A pie, a ritmo de marcha y cargados con el propio equipaje, y picos, palas, hachas, sartenes y perolos… cruzaban la ciudad formados, cantando, desafiando al tiempo.
Este minúsculo despliegue ¡cómo le recordaba a las legiones de César! Bien alta la bandera, flameando al viento, abría la marcha apuesto y arrogante el signifer. Pertrechados todos con las herramientas precisas, tres filas de milites sub sardinis le seguían. Y cerrando, agobiados como acémilas con aquellas tiendas de la guerra, los calones.
En la marcha y montaje del campamento eran ágiles y espartanos. ¡Cómo cantaban bajo la lluvia!
Un poco a la buena ventura iban aquel sábado de octubre. Que el riesgo y la improvisación en asuntos como este aguzan el ingenio en recursos e iniciativas. A la altura de Torreperogil. ¡El Chaparral! Allí disponían de agua y leña para cocinar y para el fuego de campamento. Y, en el amanecer, un museo al vivo de paisajes los sorprendió. Previo desfile marcial y varoniles canciones de alborada, oyeron misa en Sabiote. Fue un día nuevo, inolvidable. Convivencia, entusiasmo y alegría de vivir. Ni un enfado, rasguño o contusión. No se extravió ni una cuchara. Calados, cantando bajo la lluvia… cargados de bellotas dulces y de proyectos para nuevas acampadas regresamos al colegio.
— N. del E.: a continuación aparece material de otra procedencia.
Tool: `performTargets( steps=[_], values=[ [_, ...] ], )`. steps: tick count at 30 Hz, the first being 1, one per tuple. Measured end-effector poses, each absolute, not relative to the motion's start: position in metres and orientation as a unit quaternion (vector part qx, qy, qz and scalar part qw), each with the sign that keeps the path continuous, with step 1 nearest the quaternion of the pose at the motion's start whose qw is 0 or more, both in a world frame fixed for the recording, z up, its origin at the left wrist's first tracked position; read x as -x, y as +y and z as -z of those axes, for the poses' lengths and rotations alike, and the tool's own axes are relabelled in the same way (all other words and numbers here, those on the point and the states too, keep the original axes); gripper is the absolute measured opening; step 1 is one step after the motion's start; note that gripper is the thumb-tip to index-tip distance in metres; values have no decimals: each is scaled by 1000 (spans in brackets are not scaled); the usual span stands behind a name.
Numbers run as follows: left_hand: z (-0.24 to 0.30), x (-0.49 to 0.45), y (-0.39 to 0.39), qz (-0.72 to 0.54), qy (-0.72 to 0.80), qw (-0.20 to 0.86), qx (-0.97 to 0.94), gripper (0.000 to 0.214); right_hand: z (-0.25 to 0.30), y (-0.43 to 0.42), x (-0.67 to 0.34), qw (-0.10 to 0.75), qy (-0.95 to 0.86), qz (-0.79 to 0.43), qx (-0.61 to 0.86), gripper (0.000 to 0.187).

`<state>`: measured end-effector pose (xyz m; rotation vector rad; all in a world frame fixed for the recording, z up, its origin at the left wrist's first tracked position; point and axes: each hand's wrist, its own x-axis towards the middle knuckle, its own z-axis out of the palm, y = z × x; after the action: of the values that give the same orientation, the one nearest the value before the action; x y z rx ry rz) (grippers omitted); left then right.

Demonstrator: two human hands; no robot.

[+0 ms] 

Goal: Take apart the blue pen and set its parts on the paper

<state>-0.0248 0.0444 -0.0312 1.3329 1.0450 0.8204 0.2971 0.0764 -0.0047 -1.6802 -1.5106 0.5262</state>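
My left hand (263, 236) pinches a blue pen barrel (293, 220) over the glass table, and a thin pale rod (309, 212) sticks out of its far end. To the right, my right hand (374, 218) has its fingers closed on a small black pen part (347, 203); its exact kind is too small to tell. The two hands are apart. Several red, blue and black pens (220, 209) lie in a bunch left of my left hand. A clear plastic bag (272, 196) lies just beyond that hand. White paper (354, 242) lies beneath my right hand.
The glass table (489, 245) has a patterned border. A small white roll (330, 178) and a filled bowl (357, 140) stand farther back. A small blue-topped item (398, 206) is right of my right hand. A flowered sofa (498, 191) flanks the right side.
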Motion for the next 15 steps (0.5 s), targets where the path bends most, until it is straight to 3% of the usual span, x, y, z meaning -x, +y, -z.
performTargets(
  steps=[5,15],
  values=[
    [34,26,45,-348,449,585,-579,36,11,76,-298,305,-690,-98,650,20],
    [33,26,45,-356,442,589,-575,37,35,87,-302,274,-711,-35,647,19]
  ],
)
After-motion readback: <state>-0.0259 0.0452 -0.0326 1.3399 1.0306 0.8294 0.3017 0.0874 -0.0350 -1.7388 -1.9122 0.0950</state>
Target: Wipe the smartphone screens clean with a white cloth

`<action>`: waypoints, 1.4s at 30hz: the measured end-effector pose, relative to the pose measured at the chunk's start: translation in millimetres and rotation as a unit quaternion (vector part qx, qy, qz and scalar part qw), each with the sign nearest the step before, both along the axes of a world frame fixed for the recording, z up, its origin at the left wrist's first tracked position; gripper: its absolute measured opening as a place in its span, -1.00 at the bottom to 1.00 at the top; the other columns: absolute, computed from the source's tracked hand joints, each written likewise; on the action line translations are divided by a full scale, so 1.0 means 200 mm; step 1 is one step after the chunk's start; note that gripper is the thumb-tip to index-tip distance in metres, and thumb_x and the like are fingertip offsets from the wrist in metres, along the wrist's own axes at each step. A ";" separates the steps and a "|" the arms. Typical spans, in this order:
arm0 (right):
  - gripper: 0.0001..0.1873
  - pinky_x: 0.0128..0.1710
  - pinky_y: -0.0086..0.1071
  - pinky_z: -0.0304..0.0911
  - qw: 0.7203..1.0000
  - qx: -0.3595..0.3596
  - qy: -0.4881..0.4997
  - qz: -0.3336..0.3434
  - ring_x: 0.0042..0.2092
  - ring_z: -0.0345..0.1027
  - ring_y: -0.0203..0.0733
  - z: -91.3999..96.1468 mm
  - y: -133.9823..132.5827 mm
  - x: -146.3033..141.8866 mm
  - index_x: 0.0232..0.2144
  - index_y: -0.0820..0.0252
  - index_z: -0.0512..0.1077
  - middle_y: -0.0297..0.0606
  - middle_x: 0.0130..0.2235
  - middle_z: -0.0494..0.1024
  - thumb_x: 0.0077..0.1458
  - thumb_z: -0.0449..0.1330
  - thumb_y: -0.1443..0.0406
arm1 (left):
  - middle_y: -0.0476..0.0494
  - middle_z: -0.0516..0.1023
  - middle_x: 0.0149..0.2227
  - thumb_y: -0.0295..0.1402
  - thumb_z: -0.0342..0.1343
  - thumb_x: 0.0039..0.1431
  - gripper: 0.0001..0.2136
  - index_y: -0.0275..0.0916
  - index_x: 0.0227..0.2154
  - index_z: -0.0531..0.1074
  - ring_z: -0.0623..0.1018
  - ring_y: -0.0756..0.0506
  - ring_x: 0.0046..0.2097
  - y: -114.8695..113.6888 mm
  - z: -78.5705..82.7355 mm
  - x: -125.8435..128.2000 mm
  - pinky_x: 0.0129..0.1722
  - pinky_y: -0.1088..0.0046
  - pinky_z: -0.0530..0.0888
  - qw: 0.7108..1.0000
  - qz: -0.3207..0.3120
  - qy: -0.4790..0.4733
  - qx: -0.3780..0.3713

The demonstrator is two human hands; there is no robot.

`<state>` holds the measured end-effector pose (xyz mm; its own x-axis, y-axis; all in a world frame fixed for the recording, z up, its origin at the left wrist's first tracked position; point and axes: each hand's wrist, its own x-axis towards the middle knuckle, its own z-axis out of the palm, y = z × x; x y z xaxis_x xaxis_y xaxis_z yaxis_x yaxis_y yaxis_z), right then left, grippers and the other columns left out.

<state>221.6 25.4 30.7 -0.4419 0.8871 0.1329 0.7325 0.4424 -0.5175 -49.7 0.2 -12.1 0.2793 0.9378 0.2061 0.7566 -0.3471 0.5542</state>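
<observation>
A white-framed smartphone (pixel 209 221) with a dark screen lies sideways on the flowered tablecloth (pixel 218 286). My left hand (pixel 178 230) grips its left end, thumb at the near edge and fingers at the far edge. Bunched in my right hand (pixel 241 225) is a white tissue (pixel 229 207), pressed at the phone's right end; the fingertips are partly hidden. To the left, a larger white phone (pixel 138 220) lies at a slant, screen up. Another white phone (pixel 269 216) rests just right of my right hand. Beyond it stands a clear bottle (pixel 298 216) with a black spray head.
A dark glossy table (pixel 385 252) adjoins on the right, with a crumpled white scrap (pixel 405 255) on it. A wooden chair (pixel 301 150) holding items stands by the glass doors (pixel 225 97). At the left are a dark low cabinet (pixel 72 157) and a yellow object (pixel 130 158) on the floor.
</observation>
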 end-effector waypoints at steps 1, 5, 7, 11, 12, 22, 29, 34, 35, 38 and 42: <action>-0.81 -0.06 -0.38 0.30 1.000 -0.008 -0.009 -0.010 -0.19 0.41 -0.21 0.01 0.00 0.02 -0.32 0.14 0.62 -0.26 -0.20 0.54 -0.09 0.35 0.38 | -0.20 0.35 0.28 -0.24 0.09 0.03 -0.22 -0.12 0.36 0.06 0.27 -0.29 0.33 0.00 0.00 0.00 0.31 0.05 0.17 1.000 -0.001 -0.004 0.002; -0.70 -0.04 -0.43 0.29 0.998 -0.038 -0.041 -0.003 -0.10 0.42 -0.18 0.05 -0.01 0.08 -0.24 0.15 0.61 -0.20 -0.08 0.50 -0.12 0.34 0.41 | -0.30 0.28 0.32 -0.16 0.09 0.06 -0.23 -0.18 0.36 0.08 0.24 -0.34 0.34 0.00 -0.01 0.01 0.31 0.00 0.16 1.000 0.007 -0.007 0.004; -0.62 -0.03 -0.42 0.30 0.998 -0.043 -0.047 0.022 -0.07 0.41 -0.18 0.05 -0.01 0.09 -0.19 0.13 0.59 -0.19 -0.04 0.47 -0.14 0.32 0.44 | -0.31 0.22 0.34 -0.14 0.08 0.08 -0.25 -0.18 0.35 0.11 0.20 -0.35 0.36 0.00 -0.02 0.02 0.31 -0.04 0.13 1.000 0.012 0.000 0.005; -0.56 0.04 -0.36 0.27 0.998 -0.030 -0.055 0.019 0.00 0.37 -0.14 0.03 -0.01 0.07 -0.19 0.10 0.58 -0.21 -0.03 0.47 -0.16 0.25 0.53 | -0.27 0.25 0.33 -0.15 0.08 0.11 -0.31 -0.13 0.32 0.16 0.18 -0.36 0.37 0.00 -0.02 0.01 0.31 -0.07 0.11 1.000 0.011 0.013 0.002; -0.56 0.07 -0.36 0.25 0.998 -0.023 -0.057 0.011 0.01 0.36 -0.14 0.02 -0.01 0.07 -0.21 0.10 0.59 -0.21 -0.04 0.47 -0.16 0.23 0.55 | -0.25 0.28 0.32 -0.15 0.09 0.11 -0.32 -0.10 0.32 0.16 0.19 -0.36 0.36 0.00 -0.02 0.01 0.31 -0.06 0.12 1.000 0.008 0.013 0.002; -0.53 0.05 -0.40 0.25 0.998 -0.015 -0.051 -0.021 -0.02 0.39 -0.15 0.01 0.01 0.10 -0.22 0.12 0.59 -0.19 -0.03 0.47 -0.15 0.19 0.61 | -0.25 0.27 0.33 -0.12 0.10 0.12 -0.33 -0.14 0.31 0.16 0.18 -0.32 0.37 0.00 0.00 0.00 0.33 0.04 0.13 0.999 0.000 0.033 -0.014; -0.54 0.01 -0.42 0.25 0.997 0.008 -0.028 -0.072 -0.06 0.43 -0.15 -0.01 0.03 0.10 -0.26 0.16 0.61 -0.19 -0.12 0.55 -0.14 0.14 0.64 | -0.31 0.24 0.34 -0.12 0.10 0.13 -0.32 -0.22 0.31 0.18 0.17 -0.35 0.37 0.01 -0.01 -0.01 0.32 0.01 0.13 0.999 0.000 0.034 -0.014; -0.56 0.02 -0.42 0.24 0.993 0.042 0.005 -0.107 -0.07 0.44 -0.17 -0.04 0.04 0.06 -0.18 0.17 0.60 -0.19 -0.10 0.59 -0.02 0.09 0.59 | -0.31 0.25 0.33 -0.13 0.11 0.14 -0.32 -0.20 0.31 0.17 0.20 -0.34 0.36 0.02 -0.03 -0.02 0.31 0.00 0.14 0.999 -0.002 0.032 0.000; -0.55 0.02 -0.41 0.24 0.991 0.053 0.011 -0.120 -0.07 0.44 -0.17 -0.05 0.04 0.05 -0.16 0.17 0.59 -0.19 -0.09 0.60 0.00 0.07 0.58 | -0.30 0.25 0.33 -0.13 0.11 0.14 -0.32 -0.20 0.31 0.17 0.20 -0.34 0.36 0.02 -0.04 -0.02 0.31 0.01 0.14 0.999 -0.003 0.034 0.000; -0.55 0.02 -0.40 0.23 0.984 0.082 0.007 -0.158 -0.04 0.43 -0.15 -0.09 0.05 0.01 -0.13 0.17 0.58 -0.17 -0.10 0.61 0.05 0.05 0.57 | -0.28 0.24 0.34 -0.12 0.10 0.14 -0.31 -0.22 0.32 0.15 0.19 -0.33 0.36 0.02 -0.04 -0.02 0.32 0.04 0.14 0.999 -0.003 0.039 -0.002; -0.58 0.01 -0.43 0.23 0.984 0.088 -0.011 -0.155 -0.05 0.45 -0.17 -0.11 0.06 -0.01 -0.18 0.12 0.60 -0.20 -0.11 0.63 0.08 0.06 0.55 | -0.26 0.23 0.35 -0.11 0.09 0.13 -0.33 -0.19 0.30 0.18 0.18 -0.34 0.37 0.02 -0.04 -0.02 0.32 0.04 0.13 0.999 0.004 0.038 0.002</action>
A este camping sucedieron otros. Todos cargados de alegría, aventura y compañerismo. Hubo lluvias, pajares y ratas… Nunca un contratiempo. Aquel otro día de febrero, lluvioso y frío, a cuantos le santiguaron bañándose en el río Colorado, una copa de coñac en el desayuno les templó el cuerpo y alegró el espíritu. Burguillos no perdía ocasión de enseñarles a leer en la Naturaleza.